**WHAT YOU ARE ASKED TO DO:**
Among the lines of the records, please find those that contain the word "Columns" and copy them.

Entries taken from a collection
-- -- --

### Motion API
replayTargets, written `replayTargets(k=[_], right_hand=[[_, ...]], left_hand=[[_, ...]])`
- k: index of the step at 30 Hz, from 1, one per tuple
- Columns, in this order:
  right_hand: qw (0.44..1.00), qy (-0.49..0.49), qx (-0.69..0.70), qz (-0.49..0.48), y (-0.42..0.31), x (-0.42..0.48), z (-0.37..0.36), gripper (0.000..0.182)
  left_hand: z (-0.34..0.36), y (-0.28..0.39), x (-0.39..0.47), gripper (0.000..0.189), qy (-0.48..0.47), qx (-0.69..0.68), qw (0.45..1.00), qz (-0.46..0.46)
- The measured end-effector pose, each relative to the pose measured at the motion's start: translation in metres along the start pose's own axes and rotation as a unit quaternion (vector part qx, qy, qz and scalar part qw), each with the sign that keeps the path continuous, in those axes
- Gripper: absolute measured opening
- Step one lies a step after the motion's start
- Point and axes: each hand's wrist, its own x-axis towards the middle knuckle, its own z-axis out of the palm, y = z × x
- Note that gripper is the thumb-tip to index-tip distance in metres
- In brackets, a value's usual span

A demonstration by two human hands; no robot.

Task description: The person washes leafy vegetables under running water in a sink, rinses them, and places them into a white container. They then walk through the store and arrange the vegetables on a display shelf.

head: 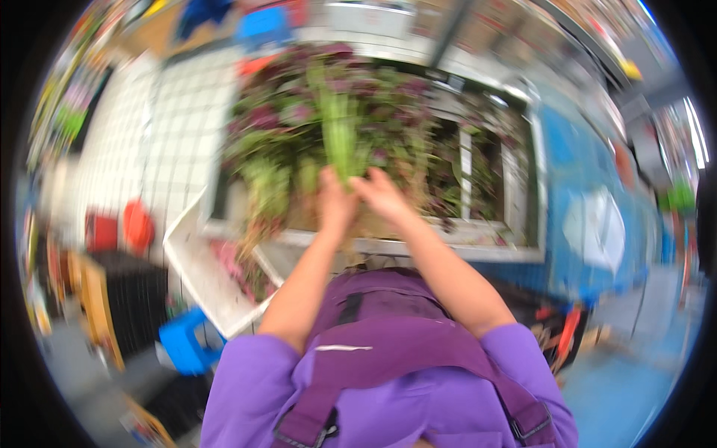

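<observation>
A bunch of long green stalks (339, 131) stands out from a heap of leafy greens with purple and green leaves (263, 115). My left hand (337, 201) closes around the lower end of the stalks. My right hand (382, 196) is at the right side of the same end, its fingers partly spread; blur hides whether it grips. The greens lie in a metal-edged basin or frame (476, 249). Another bunch with pale stems and brownish roots (266, 196) lies left of my hands, its roots over the front edge.
A white foam box (196, 291) with pink and green scraps sits below the basin's front left. A blue plastic stool (190, 341) is near it. At right is a blue surface or tank (577, 140) with a white sheet-like item (595, 229). Red containers (102, 229) stand at left.
</observation>
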Motion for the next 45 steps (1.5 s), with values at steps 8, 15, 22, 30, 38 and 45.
replayTargets(k=[8,15,22,30,38,45], right_hand=[[0.984,0.023,-0.106,-0.144,0.012,-0.038,-0.020,0.049],[0.941,0.068,-0.261,-0.206,0.050,-0.064,-0.009,0.041],[0.899,0.102,-0.303,-0.299,0.034,-0.138,0.049,0.026],[0.843,0.053,-0.407,-0.349,0.028,-0.134,0.193,0.033],[0.734,0.141,-0.631,-0.209,0.075,-0.057,0.333,0.087],[0.676,0.152,-0.714,-0.099,0.062,-0.049,0.367,0.095]], left_hand=[[-0.051,-0.001,-0.044,0.067,0.060,-0.014,0.989,0.132],[-0.105,-0.011,-0.134,0.027,0.098,-0.004,0.977,0.190],[-0.154,-0.043,-0.185,0.017,0.103,-0.045,0.979,0.170],[-0.279,-0.120,-0.218,0.024,0.056,-0.121,0.986,0.103],[-0.461,-0.282,-0.300,0.028,0.138,-0.148,0.974,-0.104],[-0.552,-0.366,-0.371,0.033,0.239,-0.198,0.905,-0.289]])
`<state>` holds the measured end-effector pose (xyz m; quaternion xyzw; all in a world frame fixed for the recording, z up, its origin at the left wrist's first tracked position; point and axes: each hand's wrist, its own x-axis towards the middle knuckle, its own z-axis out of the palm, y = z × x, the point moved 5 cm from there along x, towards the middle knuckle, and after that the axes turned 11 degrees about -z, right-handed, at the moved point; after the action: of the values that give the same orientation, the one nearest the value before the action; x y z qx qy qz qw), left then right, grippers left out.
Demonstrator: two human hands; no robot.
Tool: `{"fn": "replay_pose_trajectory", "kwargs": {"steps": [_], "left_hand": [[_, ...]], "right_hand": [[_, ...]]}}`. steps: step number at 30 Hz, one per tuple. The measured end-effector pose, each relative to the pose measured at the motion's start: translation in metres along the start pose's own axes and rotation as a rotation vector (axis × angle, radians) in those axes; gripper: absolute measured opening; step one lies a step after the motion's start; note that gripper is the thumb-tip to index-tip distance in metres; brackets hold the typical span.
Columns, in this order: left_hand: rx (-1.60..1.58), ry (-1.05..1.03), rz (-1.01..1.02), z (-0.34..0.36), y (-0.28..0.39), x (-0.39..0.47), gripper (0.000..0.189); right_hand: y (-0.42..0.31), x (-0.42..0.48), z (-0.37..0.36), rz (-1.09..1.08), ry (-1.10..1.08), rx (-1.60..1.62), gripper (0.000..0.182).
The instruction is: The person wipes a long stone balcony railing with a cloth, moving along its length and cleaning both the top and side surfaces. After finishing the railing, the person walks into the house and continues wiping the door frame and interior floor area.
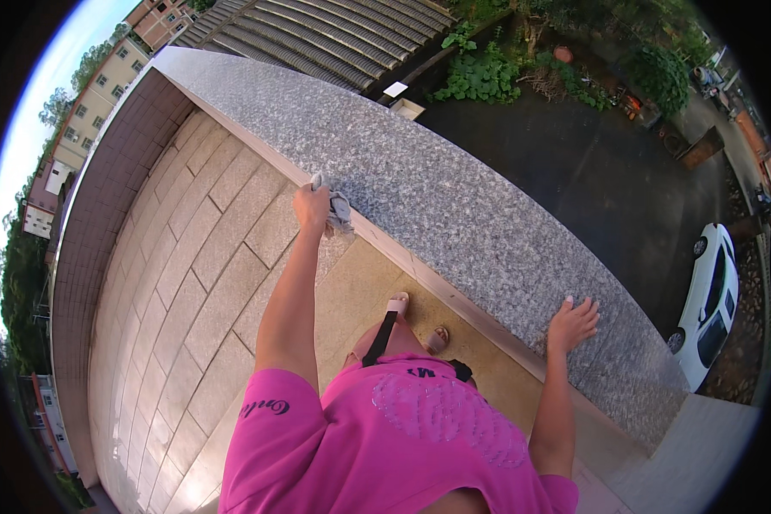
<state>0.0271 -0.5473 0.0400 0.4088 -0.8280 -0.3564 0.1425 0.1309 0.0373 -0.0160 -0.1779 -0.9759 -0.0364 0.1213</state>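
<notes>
My left hand (312,207) is closed around a crumpled grey cloth (339,210) at the inner edge of a parapet. The cloth hangs beside the hand and touches the edge of the speckled grey granite coping (385,154). Further along the same coping, at the right, my right hand (572,324) rests palm down with its fingers spread and nothing in it. A darker, damp-looking patch of granite lies just beside the cloth. Both arms reach out from a pink shirt, one to each side of the body.
Sandalled feet stand on the tan tiled floor (360,289) close to the parapet. A tiled wall (112,173) curves along the left. Beyond the coping is a drop to a dark paved yard (552,160) with a white car (710,302); a ribbed roof (321,38) lies past the far end.
</notes>
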Motion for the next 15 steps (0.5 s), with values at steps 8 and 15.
{"fn": "replay_pose_trajectory", "kwargs": {"steps": [8, 15], "left_hand": [[-0.165, -0.145, 0.57, 0.062, 0.117, -0.114, 0.043], [0.129, -0.712, 1.673, 0.156, 0.116, -0.295, 0.047]], "right_hand": [[0.002, -0.002, -0.003, 0.044, 0.06, 0.027, 0.055], [-0.026, 0.016, -0.033, 0.226, 0.104, 0.167, 0.058]]}}
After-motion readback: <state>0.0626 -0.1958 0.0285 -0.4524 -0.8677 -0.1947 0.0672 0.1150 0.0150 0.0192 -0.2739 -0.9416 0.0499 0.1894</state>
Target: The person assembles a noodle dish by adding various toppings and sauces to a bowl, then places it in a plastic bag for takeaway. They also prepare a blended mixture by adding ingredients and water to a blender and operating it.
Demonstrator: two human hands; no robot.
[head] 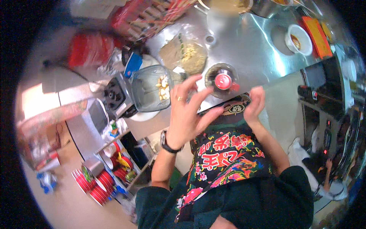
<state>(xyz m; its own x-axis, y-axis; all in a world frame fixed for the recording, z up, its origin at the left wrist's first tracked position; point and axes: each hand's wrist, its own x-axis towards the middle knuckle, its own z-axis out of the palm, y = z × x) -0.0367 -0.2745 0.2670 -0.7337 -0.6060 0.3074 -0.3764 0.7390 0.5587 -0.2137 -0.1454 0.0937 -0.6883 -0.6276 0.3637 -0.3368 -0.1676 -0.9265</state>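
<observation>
My left hand [187, 111], with a ring and a wristwatch, is raised with its fingers spread and nothing in them. It is between a clear blender jar [148, 88] and a round clear container with a red cap [223, 81]. Pale peeled pieces, perhaps garlic cloves, lie in the blender jar, which is on its side by the dark blender base [114, 94]. My right hand [255, 104] is blurred, at the steel table's edge right of the capped container, fingers loosely bent, with no object visible in it. Behind the container lies a clear plastic bag of chopped yellowish bits [193, 57].
A white bowl with brown residue [306, 43] stands on the steel table [248, 54] at the right, beside an orange box [317, 37]. Pots [243, 4] are at the far edge. Red paper cups [104, 181] fill shelves at lower left. Another person [333, 186] is at far right.
</observation>
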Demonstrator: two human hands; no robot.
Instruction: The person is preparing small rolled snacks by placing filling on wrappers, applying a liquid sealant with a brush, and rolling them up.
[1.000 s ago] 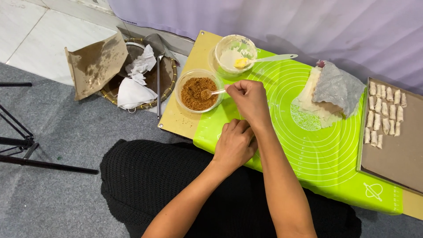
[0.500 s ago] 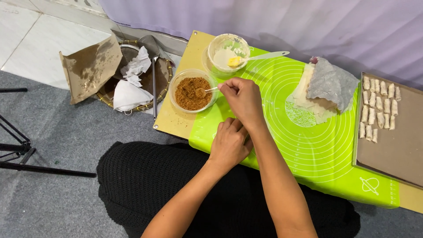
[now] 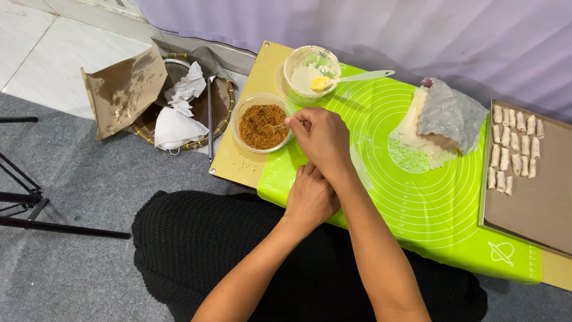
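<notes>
Right hand (image 3: 322,138) still at round clear bowl (image 3: 262,122), fingers pinching spoon in brown crumbs, left hand (image 3: 310,197) curled on green mat (image 3: 417,197)

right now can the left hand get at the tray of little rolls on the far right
Probably not without shifting: the left hand rests at the mat's near edge, the right hand and its forearm cross in front of it, and the tray lies across the whole green mat.

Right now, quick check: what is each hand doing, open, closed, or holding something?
Left hand: fingers curled, resting on the green mat; nothing visibly held.
Right hand: closed on a small spoon dipping into the bowl of brown filling.
</notes>
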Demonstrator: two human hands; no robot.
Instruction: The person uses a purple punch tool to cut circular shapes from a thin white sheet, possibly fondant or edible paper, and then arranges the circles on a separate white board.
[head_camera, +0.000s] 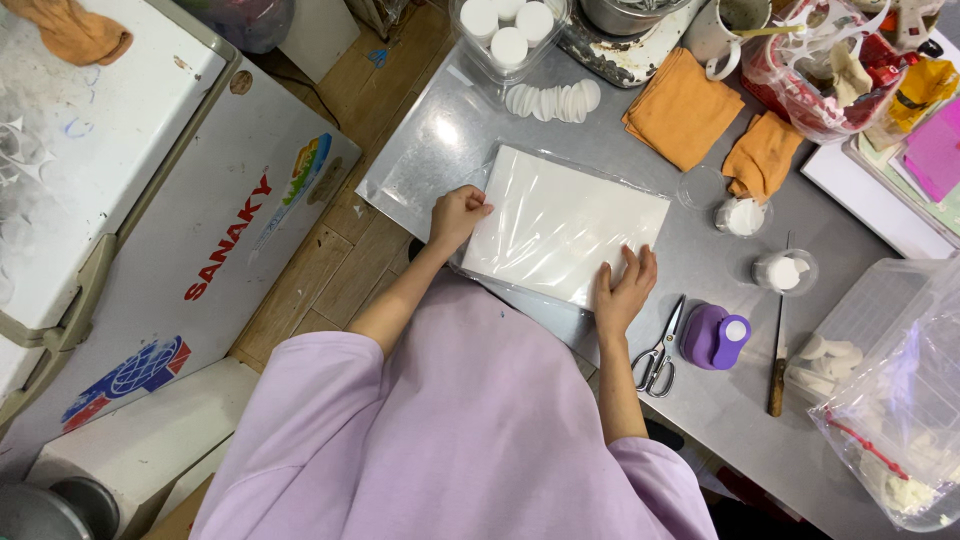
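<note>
A flat pack of white sheets in a clear plastic sleeve (565, 225) lies tilted on the steel table (720, 420). My left hand (458, 215) is closed on the pack's left edge, at the table's rim. At the pack's near corner my right hand (625, 285) grips it, fingers spread on top. Both arms wear lilac sleeves.
Scissors (658, 350), a purple punch (715, 336) and a knife (777, 365) lie right of my right hand. Orange cloths (680, 108), a row of white discs (553, 101), two small cups (742, 215), a clear box (860, 320) and a bag (905, 420) crowd the table. A chest freezer (200, 220) stands left.
</note>
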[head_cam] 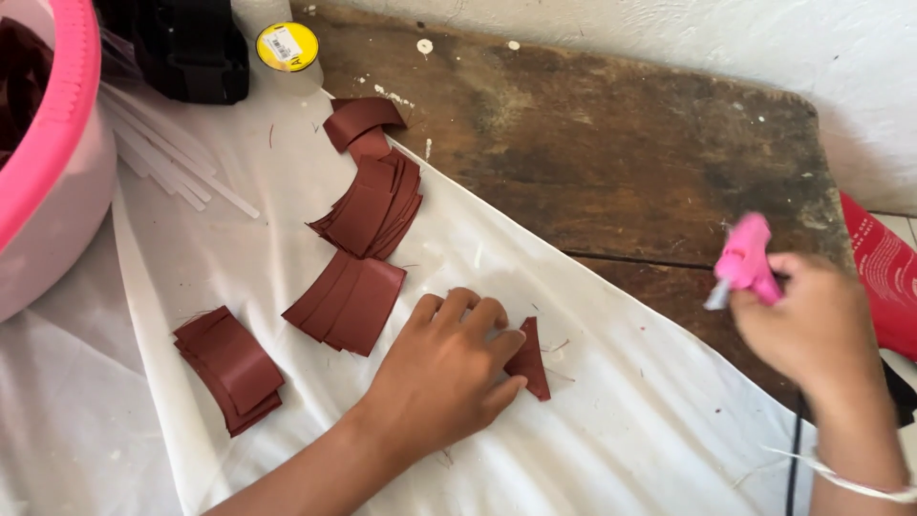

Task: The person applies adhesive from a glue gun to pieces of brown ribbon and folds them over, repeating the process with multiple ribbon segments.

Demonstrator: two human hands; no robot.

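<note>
My left hand presses flat, fingers together, on a folded maroon ribbon triangle lying on the smooth white cloth, near its edge over the worn wooden table. My right hand grips a pink glue gun, off to the triangle's right.

A single view is given, taken from a camera worn on the head and aimed steeply downward and forward over a worn wooden tabletop. The scene is seen at close range, within arm's reach, with both forearms entering from the lower edge of the frame. The left hand is caught near the centre, the right hand toward the right edge. The frame is closed at the top by a pale wall, and a pink-rimmed basin is cropped at the upper left. No second view is supplied, so no overlap is shown.
</note>
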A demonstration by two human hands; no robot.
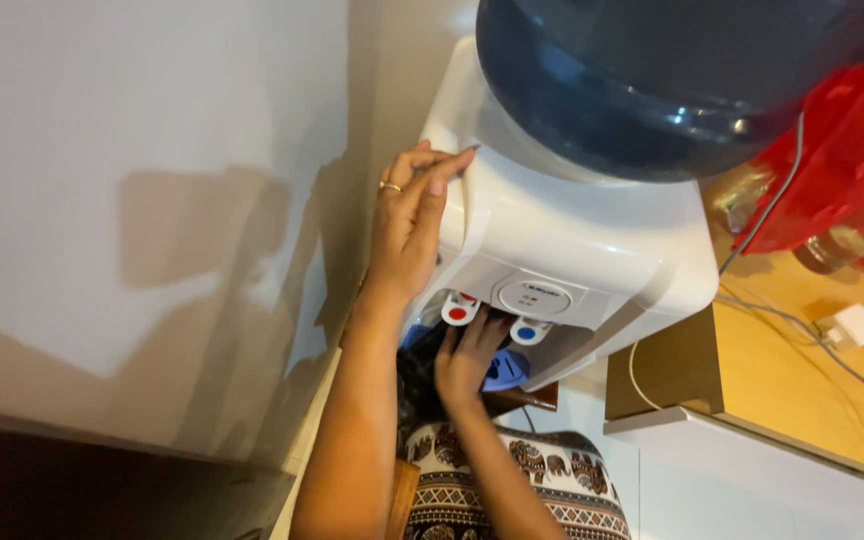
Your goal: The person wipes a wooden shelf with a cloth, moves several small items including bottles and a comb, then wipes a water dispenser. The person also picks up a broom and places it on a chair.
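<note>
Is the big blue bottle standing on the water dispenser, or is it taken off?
It is on. The big blue bottle sits in the top of the white dispenser, its rounded end set into the collar.

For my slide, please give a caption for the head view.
Left hand rests on a white water dispenser; right hand reaches under its taps.

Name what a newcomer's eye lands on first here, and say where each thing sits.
The big dark blue water bottle at top right, seated on the white dispenser. Next the left hand, wearing a ring, pressed flat against the dispenser's side, and the right hand reaching under the red tap and blue tap.
</note>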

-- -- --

**FINISHED EXERCISE:**
- Columns, in this order:
Columns, in this order: left_hand: rx (-1.60..1.58), ry (-1.05..1.03), rz (-1.01..1.02), z (-0.34..0.36), y (-0.28..0.39), x (-0.39..0.47), gripper (0.000..0.189); right_hand: y (-0.42..0.31), x (-0.42..0.48), z (-0.37..0.36), rz (-1.09..1.08), ry (-1.10..1.08), rx (-1.60..1.62), gripper (0.000..0.182).

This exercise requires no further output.